With a week in Mobile having flown by and the game now officially in the books, there was a lot of shakeup of draft stock at the Senior Bowl this year. All teams, including our beloved Steelers, were paying close attention to see what players stuck out and could be potential targets on draft day for them.
Some guys took the opportunity and ran with it all the way home. Others fell flat upon their face as they plummeted their draft stock more than even most draft pundits could have predicted.
It is that discrepancy that makes this week so unpredictable and yet, so intriguing to anyone who is interested in these prospects.
Thus, here are five winners and five losers in Mobile this week.
South Carolina WR Deebo Samuel
Samuel was the best player in Mobile and it was not particularly close. No CB could ever cover him in coverage in any drill during practices and then during the game, he was wide open more often than not, he simply just did not have many on-target passes that he could actually catch.
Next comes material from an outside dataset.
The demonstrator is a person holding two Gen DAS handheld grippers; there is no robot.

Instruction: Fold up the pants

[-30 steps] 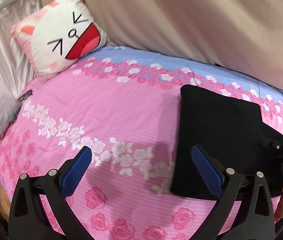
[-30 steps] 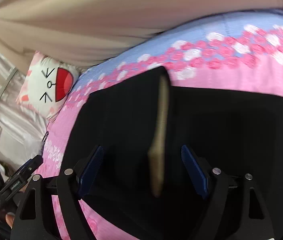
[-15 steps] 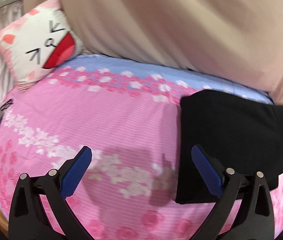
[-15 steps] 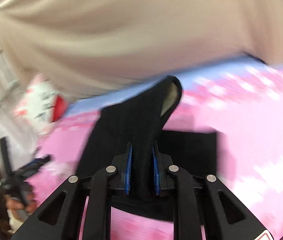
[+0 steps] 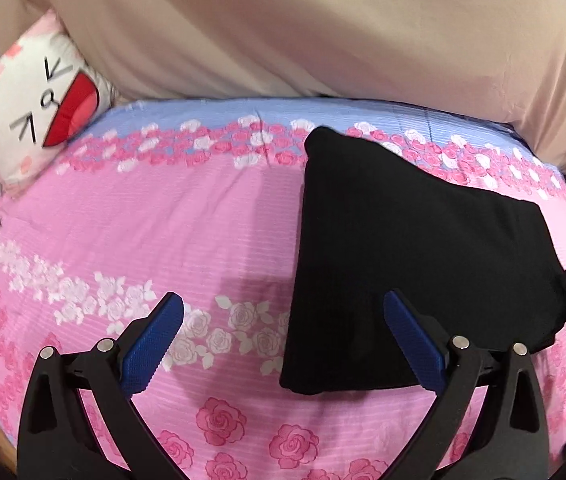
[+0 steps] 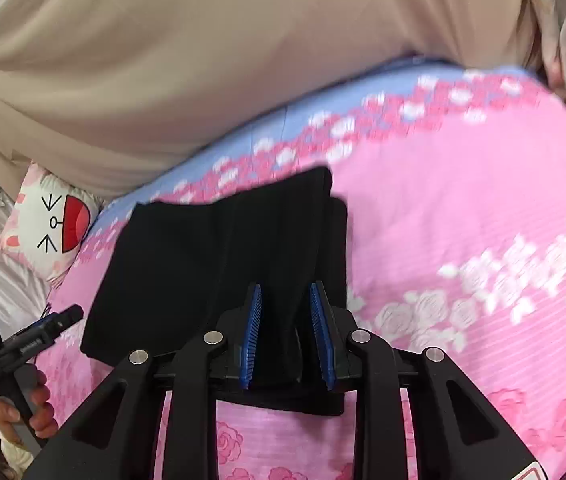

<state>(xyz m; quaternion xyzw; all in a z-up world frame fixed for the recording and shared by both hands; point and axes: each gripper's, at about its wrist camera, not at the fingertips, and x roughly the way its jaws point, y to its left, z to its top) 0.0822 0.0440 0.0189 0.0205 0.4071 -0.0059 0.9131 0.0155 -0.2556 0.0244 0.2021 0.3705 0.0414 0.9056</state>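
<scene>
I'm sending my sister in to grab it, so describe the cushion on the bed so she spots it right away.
Start at the bed with the pink rose-print sheet and look to its far left corner, against the beige curtain. The cushion leans there, well away from the folded black pants. It is the only thing with a face: white, a cartoon cat with a wide red mouth and pink ears.

Plain black folded fabric pants [image 5: 411, 248] lie on a pink bed sheet [image 5: 187, 224] printed with white and deep-pink roses, banded lilac-blue toward twelve o'clock. At ten o'clock, a white-and-pink square cartoon-cat pillow [image 5: 31, 108] shows a red mouth.
</scene>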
Samuel put his route running and quickness on full display, and that is without even showing his YAC ability on top of it all. If AB has to be replaced, Samuel is one of the strongest options out there to do it with.
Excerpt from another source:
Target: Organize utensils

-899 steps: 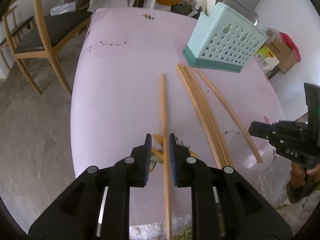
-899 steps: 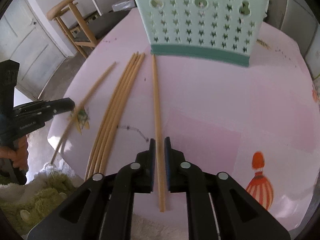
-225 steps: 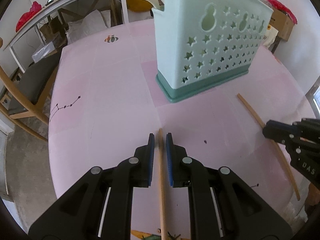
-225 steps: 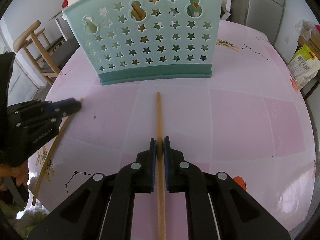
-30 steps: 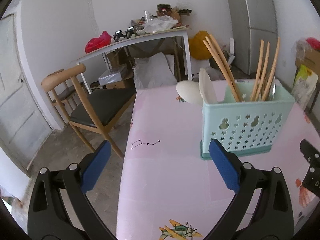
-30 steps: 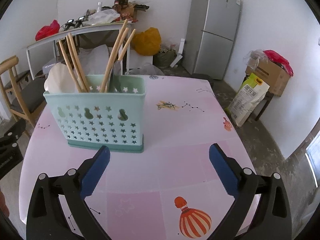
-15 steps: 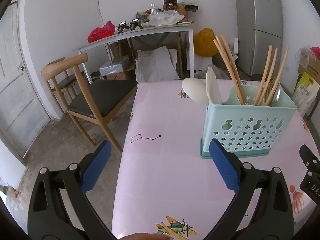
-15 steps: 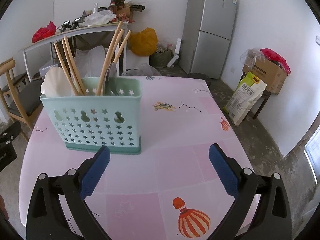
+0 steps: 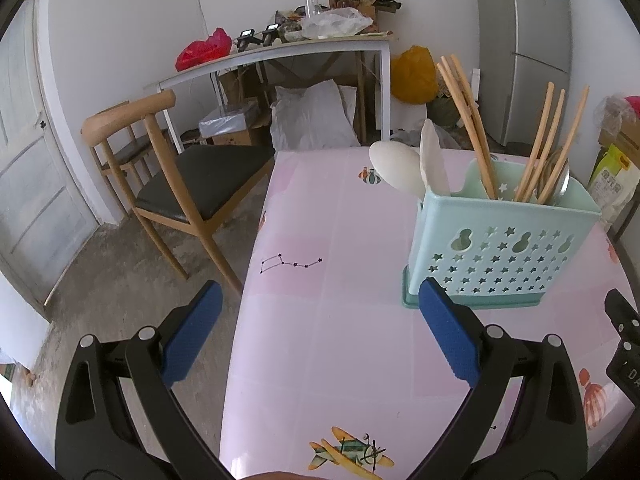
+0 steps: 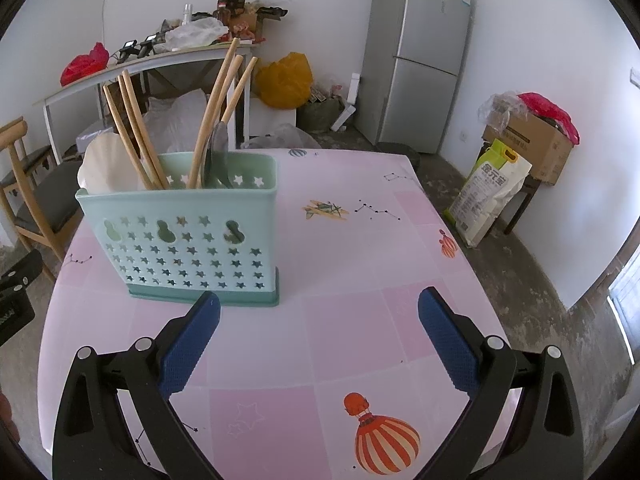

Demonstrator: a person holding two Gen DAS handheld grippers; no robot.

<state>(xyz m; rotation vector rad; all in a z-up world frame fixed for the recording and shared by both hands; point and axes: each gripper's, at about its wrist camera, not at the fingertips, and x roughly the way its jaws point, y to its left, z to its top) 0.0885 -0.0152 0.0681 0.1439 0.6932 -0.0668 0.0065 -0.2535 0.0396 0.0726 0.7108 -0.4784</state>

Kansas State OT Dalton Risner
Versatility is the name of the game for Risner. He can play all five positions along the offensive line and showed his ability to be a rock solid offensive tackle this week. His strength and hand usage and placement were on full display this week in Mobile. Risner was a star among a strong OL group.
His ferocious mentality was fantastic too. He was always fiery and had something to prove each and every play. He is one of the smartest guys there too, so that could prove that he could become a starting C someday.
Temple CB Rock Ya-Sin
He is not 6’2” like he was listed at Temple, but it is more than okay because of what he truly showed at the Senior Bowl. Ya-Sin had some great ball skills, fluidity, and processing skills in this draft. He is progressing along mentally well and could be a slight project, but I believe he is more refined than most people think about him currently.
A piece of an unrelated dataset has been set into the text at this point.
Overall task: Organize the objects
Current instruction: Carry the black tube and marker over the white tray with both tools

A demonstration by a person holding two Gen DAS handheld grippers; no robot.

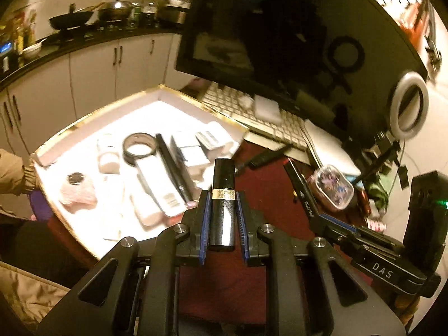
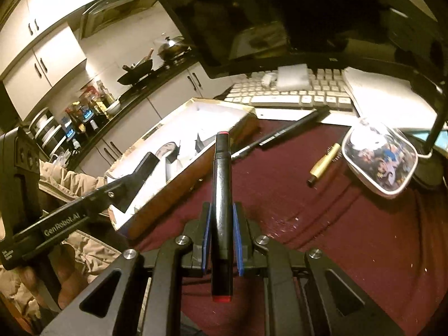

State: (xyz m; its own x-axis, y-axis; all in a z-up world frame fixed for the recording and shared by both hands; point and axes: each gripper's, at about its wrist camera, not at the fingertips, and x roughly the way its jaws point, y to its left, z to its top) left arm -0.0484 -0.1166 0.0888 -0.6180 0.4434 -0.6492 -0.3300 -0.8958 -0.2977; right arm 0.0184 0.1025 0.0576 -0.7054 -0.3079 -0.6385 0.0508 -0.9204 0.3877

Deebo Samuel re-sets line of scrimmage against Rock Ya-Sin with outside double stutter release.— Matty F. Brown (@mattyfbrown) January 27, 2019
Ya-Sin therefore gets no jam on Samuel from the press alignment.
Ya-Sin shows his ++ traits, flashing a speed turn to recover and a fast break. Great path to knock ball incomplete. pic.twitter.com/U6qVWZ88de
Ya-Sin’s ferocious mentally and lengthy arms are ideal for press. and his fluidity and recovery speed are ideal for zone. This is a very scheme diverse player that can compress roles. He is awesome folks.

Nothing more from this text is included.